What to do
Write the whole listing out again, word for word.
------ Data provided
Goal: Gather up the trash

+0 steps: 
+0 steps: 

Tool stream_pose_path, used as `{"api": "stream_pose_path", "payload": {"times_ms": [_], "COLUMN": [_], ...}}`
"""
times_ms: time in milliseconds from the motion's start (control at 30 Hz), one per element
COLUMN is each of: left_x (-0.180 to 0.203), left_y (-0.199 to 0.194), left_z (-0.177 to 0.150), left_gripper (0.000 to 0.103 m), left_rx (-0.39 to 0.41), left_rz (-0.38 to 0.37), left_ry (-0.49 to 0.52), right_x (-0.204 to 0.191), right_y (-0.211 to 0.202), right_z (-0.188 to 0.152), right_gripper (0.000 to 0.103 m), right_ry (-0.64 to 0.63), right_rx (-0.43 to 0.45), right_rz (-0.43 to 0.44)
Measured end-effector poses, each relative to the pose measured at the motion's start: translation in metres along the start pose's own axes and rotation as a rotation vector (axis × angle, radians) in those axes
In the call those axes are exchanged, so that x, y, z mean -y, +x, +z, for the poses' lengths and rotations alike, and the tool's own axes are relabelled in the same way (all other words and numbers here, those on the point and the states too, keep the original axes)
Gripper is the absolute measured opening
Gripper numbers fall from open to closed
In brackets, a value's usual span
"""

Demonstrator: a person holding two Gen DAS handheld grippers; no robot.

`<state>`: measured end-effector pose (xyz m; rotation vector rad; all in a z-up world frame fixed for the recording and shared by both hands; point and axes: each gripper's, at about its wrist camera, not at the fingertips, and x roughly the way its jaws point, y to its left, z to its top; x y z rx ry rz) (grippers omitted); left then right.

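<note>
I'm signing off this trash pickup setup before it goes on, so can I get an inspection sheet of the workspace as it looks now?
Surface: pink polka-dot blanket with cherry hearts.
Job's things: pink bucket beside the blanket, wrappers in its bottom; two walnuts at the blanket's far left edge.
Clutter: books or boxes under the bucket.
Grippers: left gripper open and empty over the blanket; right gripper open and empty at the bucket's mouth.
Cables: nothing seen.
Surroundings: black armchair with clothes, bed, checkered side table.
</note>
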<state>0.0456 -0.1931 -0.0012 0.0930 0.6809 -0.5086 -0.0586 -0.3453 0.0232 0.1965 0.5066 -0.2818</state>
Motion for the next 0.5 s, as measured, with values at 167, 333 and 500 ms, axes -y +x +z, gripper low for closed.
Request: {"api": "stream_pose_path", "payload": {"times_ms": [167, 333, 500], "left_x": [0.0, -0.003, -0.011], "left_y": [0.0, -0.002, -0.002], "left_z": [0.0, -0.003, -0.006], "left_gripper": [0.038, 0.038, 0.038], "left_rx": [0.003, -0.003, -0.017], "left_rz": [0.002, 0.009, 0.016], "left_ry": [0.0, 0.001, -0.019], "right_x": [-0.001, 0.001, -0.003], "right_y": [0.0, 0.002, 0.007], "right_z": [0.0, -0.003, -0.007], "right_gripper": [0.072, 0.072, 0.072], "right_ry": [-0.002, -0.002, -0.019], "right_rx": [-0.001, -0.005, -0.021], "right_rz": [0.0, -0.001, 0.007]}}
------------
Response
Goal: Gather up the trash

+0 steps: 
+0 steps: 

Tool stream_pose_path, used as `{"api": "stream_pose_path", "payload": {"times_ms": [_], "COLUMN": [_], ...}}`
"""
times_ms: time in milliseconds from the motion's start (control at 30 Hz), one per element
COLUMN is each of: left_x (-0.180 to 0.203), left_y (-0.199 to 0.194), left_z (-0.177 to 0.150), left_gripper (0.000 to 0.103 m), left_rx (-0.39 to 0.41), left_rz (-0.38 to 0.37), left_ry (-0.49 to 0.52), right_x (-0.204 to 0.191), right_y (-0.211 to 0.202), right_z (-0.188 to 0.152), right_gripper (0.000 to 0.103 m), right_ry (-0.64 to 0.63), right_rx (-0.43 to 0.45), right_rz (-0.43 to 0.44)
Measured end-effector poses, each relative to the pose measured at the motion's start: translation in metres along the start pose's own axes and rotation as a rotation vector (axis × angle, radians) in those axes
In the call those axes are exchanged, so that x, y, z mean -y, +x, +z, for the poses' lengths and rotations alike, and the tool's own axes are relabelled in the same way (all other words and numbers here, those on the point and the states too, keep the original axes)
Gripper is the absolute measured opening
Gripper numbers fall from open to closed
In brackets, a value's usual span
"""

Demonstrator: a person holding two Gen DAS handheld grippers; no robot.

`<state>`: measured end-effector pose (xyz m; rotation vector rad; all in a z-up world frame fixed for the recording and shared by both hands; point and axes: each gripper's, at about its wrist camera, not at the fingertips, and x roughly the way its jaws point, y to its left, z to its top; x y z rx ry rz) (grippers omitted); left then right.

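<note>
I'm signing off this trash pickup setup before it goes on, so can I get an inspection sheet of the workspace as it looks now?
Surface: pink polka-dot blanket with cherry hearts.
Job's things: pink bucket beside the blanket, wrappers in its bottom; two walnuts at the blanket's far left edge.
Clutter: books or boxes under the bucket.
Grippers: left gripper open and empty over the blanket; right gripper open and empty at the bucket's mouth.
Cables: nothing seen.
Surroundings: black armchair with clothes, bed, checkered side table.
</note>
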<state>0.0456 -0.1931 -0.0012 0.0930 0.6809 -0.5086 -0.0586 -0.3453 0.0232 0.1965 0.5066 -0.2818</state>
Motion for the next 0.5 s, as measured, with values at 167, 333 and 500 ms, axes -y +x +z, gripper low for closed.
Request: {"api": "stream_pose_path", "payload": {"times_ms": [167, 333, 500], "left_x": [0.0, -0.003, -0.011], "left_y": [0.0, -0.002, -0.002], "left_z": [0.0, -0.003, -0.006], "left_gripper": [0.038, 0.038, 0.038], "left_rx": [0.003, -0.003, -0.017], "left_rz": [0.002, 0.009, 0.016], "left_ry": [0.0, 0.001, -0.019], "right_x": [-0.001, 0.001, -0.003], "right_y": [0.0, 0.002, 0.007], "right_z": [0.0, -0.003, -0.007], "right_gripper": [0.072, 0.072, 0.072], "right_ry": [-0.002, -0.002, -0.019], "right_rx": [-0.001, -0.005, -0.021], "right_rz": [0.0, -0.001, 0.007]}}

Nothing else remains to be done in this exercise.